Activated charcoal (AC) is used in emergency medicine to prevent the absorption of of potentially toxic substances from the gastrointestinal tract. AC is produced by steaming ordinary charcoal at high temperatures until it expands and forms a network of pores with a huge surface area relative to the volume of each charcoal particle. The basic idea is that AC sequesters drugs and other toxins within its pores; the AC and any toxins bound to it are then disposed of harmlessly in the patient's feces.
AC is diluted with sterile water and has the appearance of ink. Conscious patients can sip the mixture through a straw. AC can also be deposited in the stomach through a nasogastric tube; this technique is mainly reserved for unconscious or sedated patients.
AC has become the preferred method of gastric decontamination because it is not absorbed systemically and seldom induces vomiting. In contrast, syrup of ipecac, which remained in vogue until the 1970's, works by inducing vomiting.
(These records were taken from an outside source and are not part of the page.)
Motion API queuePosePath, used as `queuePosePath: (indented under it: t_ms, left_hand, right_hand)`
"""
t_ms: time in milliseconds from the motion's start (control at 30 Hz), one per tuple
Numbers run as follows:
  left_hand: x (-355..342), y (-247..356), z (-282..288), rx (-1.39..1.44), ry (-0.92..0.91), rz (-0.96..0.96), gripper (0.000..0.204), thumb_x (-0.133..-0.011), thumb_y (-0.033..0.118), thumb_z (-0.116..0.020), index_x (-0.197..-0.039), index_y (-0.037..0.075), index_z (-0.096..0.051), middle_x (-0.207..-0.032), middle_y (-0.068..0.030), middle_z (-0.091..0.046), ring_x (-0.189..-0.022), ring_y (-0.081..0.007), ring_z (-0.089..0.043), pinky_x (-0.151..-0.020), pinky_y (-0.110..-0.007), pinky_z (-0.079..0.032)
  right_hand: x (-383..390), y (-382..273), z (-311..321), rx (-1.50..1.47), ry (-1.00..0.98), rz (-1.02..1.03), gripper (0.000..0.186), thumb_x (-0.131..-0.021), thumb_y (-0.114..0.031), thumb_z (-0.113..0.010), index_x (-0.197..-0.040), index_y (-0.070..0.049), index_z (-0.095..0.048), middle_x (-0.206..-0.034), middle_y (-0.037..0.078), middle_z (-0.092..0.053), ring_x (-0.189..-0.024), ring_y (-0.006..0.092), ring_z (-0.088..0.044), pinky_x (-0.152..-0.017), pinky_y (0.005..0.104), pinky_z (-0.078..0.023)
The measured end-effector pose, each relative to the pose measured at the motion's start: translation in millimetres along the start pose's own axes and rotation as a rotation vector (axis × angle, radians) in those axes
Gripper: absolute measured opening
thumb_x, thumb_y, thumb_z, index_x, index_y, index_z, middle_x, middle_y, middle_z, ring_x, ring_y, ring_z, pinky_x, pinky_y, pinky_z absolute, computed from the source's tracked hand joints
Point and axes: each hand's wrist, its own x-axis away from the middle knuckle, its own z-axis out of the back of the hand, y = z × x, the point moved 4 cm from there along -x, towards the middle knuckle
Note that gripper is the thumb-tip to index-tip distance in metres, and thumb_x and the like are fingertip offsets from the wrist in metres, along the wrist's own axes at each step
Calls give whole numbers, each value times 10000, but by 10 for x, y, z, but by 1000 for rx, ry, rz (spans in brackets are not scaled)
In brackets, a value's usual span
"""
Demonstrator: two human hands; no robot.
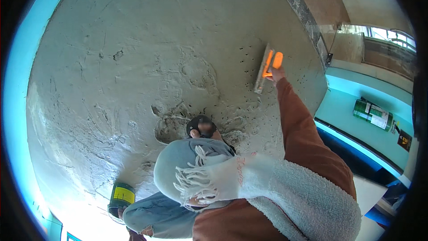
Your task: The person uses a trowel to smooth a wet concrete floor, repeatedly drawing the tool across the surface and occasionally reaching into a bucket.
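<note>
My right hand point(277, 75) is closed around the orange handle of a plastering trowel point(263, 69). Its long, cement-smeared blade stands close against the wet grey cement floor point(133, 31); whether it touches all along, I cannot tell. Small dark pits dot the cement beside the blade. At the end of my brown sleeve, a bit of skin that may be my left hand point(196, 202) shows under the fringe of a light towel point(294, 192). Its fingers are hidden. My foot in a black sandal point(201, 127) is on the cement, below my bent knee in pale jeans.
A dark green bucket with a yellow label point(123, 195) stands at lower left. Footprints and rough ridges mark the cement around my foot. A turquoise wall point(31, 22) borders the left side. At right, a green cylinder point(372, 114) lies on a turquoise ledge point(343, 93).
</note>
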Motion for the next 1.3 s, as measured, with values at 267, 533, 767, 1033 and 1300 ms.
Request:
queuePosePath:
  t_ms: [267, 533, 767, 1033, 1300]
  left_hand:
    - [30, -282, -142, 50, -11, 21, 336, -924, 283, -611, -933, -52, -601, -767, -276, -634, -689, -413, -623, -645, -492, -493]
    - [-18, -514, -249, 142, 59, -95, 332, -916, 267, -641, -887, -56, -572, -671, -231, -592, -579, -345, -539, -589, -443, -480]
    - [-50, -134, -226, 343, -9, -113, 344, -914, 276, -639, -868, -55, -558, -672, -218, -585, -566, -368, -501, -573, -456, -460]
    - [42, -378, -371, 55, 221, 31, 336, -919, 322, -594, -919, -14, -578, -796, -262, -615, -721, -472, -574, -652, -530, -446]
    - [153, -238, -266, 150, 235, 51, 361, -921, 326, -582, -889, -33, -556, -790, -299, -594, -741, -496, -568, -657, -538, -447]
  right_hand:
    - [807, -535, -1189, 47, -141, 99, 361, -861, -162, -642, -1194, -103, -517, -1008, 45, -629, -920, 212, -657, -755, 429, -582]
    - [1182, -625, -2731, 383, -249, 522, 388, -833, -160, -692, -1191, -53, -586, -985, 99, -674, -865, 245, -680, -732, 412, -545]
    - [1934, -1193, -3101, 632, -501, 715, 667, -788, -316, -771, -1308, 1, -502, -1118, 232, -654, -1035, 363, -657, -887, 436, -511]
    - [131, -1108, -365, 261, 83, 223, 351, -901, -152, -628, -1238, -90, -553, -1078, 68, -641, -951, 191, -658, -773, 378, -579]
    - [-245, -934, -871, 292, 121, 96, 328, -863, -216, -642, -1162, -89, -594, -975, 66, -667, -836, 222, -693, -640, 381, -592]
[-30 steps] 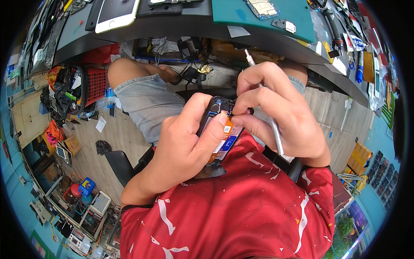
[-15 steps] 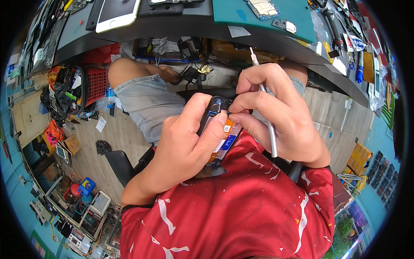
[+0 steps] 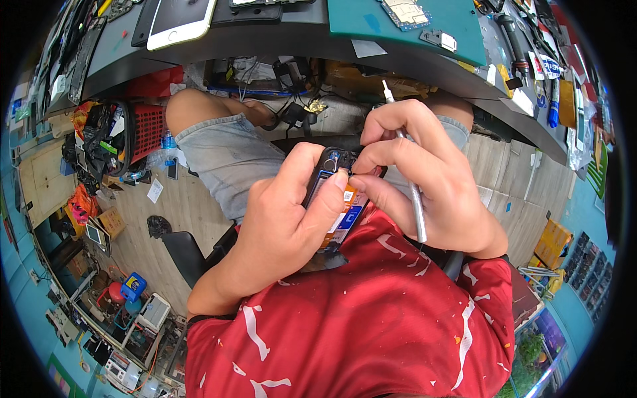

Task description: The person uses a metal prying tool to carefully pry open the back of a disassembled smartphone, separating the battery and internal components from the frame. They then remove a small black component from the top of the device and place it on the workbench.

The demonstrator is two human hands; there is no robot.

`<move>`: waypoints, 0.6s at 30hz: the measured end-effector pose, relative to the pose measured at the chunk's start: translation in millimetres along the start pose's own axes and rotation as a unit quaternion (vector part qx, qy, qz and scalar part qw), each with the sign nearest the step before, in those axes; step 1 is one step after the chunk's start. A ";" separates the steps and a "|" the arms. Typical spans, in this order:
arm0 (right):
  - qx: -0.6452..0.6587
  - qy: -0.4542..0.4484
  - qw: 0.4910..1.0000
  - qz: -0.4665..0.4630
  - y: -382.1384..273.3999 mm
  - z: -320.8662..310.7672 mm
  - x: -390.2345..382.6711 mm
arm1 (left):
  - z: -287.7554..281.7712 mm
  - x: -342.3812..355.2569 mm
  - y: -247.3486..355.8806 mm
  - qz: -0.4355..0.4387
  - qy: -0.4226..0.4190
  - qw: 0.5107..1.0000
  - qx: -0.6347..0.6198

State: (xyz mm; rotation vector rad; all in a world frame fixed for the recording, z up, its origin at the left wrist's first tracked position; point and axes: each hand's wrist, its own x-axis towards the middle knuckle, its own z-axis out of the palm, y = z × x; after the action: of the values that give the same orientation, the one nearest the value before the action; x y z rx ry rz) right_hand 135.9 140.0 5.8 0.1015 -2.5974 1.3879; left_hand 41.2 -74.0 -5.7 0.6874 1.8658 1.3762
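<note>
Desk (image 3: 285,38) blocks ahead; room opens leftward above the floor (image 3: 184,207) (armrest (image 3: 184,257) aside).

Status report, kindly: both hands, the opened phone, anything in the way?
Left hand gripping opened phone. Right hand at phone's far end, holding slim silver tool. Left thumb covering part of phone's inside.

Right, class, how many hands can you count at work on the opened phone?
2: the left hand grips the opened phone from its left side; the right hand is at its upper end, holding a silver pen-shaped tool.
</note>
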 end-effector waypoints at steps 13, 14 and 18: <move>0.044 0.007 0.999 -0.016 8.9 2.5 2.3 | 4.3 -1.6 -4.4 -0.030 0.013 0.997 -0.069; 0.042 0.013 0.999 -0.021 9.6 2.9 2.5 | 4.2 -1.7 -4.7 -0.028 0.010 0.997 -0.071; 0.033 0.016 0.999 -0.031 10.9 1.8 3.6 | 2.6 -0.8 -3.1 -0.015 0.007 0.998 -0.053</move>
State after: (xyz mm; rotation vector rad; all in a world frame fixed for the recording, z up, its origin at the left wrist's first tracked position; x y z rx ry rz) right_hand 130.6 144.7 -3.4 0.1666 -2.5007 1.4429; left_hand 43.7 -74.0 -8.9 0.5954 1.7927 1.4523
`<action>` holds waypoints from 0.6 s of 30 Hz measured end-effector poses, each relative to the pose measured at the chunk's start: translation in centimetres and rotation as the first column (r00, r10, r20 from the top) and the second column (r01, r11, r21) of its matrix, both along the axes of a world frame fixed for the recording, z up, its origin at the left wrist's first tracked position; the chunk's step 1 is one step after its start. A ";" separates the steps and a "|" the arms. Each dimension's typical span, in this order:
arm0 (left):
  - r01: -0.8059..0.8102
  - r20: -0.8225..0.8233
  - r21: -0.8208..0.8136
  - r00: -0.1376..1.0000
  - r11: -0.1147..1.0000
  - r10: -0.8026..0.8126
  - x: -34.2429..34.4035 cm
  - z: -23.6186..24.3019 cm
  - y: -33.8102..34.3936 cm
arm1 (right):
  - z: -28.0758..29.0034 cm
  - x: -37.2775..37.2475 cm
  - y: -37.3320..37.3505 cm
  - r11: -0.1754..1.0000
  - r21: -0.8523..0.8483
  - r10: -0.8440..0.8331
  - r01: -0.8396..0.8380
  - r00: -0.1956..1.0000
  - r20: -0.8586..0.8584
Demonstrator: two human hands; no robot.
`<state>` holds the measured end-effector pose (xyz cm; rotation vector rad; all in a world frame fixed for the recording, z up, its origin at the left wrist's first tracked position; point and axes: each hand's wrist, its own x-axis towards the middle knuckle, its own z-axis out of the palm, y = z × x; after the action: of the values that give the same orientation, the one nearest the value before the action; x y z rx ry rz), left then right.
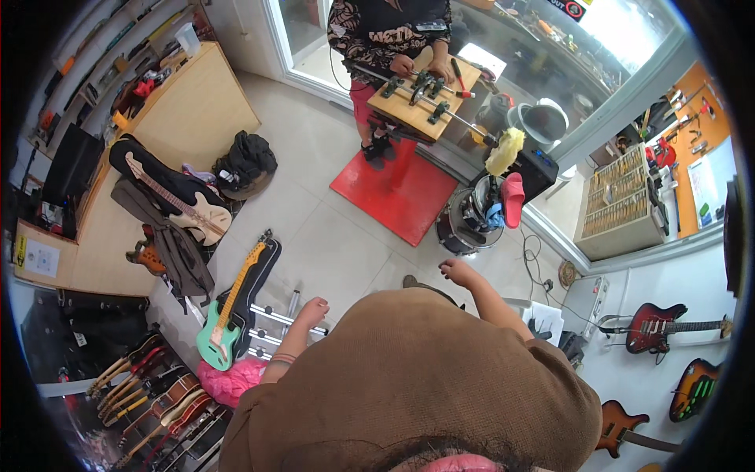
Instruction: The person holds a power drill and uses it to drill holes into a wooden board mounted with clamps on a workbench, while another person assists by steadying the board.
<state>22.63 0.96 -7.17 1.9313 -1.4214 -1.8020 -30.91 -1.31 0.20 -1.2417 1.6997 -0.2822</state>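
so, in the head view, both of the wearer's hands are well apart, one on each side of a brown shirt (425, 354). the left hand (316, 310) is half open with loosely bent fingers and looks empty. it is nearest to the metal rack (271, 315), whose silver bars lie on the floor (303, 236) beside and beyond that forearm; whether they touch is hard to tell. the right hand (456, 271) is also half open, its fingers slightly curled, and it looks empty too. it is nearest to the drum (449, 238), which stands just ahead of it and carries dark gear on top, with a blue cloth (494, 215) and a pink slipper (513, 201) at its right side.

left of the rack, a green guitar (221, 333) lies slanted against a black case (262, 270), with a pink bag (230, 381) just below it. farther left, a white guitar (209, 219) leans in its dark case, near a black backpack (250, 157).

at the top, a co-worker (393, 35) stands at a wooden desk (393, 110) with both hands at the clamps and rods on it. the desk stands over a red plate (363, 186). a yellow duster (506, 152) is right of the desk, above the slipper. on the right wall hangs a red guitar (653, 330).
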 end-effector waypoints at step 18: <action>0.126 0.094 0.031 0.987 0.992 -0.129 0.2 -2.7 -7.6 | -5.6 -7.3 17.0 0.860 0.496 0.248 -0.117 0.946 -0.207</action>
<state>22.80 -6.69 -9.88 2.0064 -1.5944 -1.8106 -38.21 15.66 -5.40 -1.0840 1.7152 0.4233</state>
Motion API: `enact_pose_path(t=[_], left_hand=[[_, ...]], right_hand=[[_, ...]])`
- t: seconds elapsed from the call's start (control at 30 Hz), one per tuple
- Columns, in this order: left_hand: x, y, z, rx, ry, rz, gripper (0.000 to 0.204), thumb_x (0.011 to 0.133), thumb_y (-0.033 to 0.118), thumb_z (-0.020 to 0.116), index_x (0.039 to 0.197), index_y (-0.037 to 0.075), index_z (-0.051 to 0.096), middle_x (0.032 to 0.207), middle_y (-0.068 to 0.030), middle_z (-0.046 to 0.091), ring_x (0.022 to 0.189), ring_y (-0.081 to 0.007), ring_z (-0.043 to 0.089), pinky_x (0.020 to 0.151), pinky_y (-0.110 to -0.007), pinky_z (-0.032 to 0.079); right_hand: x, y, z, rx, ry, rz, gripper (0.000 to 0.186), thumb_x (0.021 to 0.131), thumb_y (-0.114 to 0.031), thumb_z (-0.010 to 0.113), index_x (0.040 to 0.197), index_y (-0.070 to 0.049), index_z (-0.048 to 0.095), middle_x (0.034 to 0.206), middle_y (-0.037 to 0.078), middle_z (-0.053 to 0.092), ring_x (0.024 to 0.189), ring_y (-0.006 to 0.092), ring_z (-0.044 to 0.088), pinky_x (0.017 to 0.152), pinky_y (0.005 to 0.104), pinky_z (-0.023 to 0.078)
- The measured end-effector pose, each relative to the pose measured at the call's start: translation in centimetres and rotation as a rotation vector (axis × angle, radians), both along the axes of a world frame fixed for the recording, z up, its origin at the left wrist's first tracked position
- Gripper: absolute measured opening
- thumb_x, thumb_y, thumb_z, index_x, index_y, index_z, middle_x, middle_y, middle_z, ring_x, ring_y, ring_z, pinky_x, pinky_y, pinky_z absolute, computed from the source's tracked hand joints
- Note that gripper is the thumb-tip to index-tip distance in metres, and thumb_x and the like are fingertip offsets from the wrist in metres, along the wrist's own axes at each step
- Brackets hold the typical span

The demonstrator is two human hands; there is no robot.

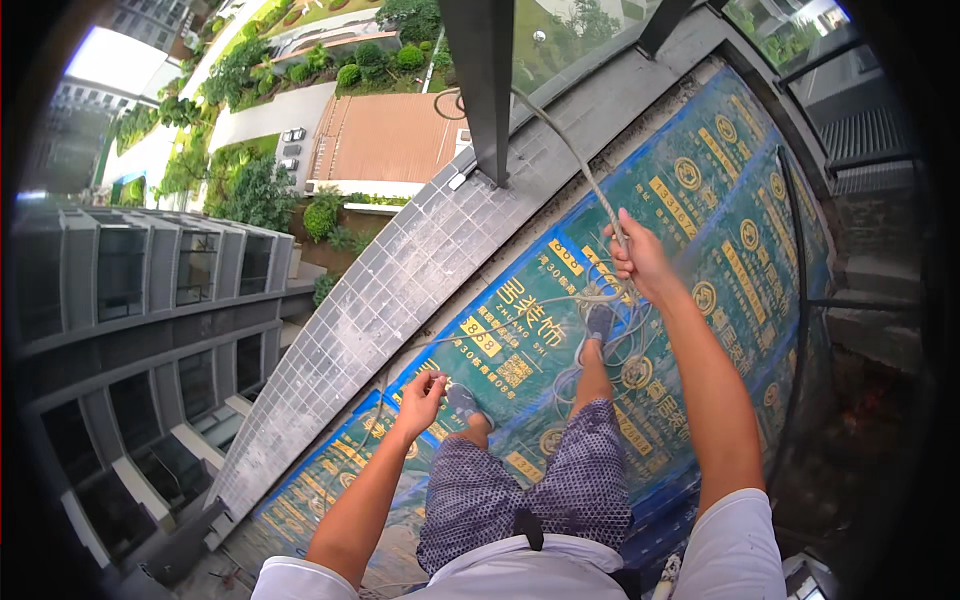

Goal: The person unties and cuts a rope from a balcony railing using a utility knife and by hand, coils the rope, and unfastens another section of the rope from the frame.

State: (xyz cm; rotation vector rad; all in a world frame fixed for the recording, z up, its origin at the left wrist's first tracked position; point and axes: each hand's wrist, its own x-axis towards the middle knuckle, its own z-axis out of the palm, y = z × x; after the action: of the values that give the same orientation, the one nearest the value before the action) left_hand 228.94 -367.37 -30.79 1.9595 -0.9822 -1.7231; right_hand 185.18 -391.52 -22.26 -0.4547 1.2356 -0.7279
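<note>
My right hand (637, 258) is closed round a pale grey rope (575, 145). From that hand the rope rises to a dark metal post (478, 90), where a loop of it shows beyond the ledge. Below the hand, loose coils of rope (590, 375) lie around my right shoe (600, 322). One strand runs left across the sheet toward the ledge. My left hand (421, 402) hovers near my left shoe (464, 402), fingers curled together; whether anything is in them is too small to make out.
Printed green protective sheeting (655, 225) with blue edges covers the floor under my feet. A tiled ledge (350, 315) runs along the left, with a long drop to a courtyard (375, 140) beyond. Dark rails (800, 240) and steps stand at the right.
</note>
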Motion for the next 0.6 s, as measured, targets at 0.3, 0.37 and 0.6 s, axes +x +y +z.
enact_pose_path(t=[0.3,0.37,0.6], left_hand=[[-20.3,-21.1,4.5,0.016,0.123,0.119,0.049,0.111,0.04,0.043,0.138,0.0,0.054,0.117,-0.0162,0.067,0.097,-0.0237,0.07,0.086,-0.037,0.057],[-25.2,-28.7,4.1,0.001,0.263,0.256,0.066,0.11,0.05,0.038,0.152,-0.001,0.037,0.133,-0.0212,0.061,0.11,-0.0316,0.067,0.092,-0.042,0.056],[-30.8,-49.7,2.4,-0.017,0.371,0.7,0.053,0.111,0.049,0.036,0.123,-0.001,0.049,0.118,-0.0184,0.06,0.1,-0.0322,0.065,0.088,-0.049,0.058]], right_hand=[[-8.8,-1.1,-5.2,-0.264,0.316,0.116,0.049,0.105,-0.043,0.056,0.079,-0.002,0.059,0.064,0.004,0.052,0.06,0.0157,0.049,0.057,0.0357,0.04],[-10.3,-2.4,-5.4,-0.303,0.318,0.166,0.049,0.104,-0.043,0.057,0.079,-0.001,0.058,0.064,0.007,0.053,0.061,0.0193,0.051,0.058,0.0389,0.041],[-15.8,-8.4,-1.3,-0.334,0.504,0.396,0.053,0.1,-0.046,0.061,0.078,0.002,0.055,0.069,0.022,0.059,0.063,0.0399,0.054,0.062,0.0492,0.043]])
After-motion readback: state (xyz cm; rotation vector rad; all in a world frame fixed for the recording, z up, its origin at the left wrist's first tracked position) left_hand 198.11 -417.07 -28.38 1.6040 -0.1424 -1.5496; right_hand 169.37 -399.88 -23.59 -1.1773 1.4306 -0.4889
Although vomiting may seem like a good way to rid the body of a toxic substance, there are two downsides. First, a person slipping into a coma may inhale the vomitus, resulting in a life threatening condition called aspiration pneumonia. Second, many studies comparing the efficacy of ipecac vs. AC showed that, in most cases, 30% or less of an ingested substance was expelled from the body after vomiting was induced. On the other hand, AC consistently prevented the systemic absorption of 60% or more of the same substance. Therefore, on average, AC is a 100% more effective treatment than syrup of ipecac.
As mentioned above, AC is used in cases of toxic ingestions involving drugs or household products. About half of the cases of drug ingestions reported to poison control occur in children, most of them under age 5. The remainder are adult patients who have who have accidentally or intentionally overdosed on over the counter or prescription drugs. AC is most effective if administered within one to two hours of a toxic ingestion. After two or more hours have elapsed, most of the toxin has probably been absorbed from the gastrointestinal tract.
Many, but not all, drug ingestions can be treated with AC. The major exceptions are metal poisonings such as iron pills and lithium. The reason is that once the metal salts dissolve, the metal ions are small enough to pass through the AC particles without binding to them. Iron overdoses are treated with whole bowel irrigation or the chelating agent desferoxamine. Lithium overdoses are usually treated by hemodialysis, in which the patient's blood is filtered through a machine similar to those used for kidney dialysis patients.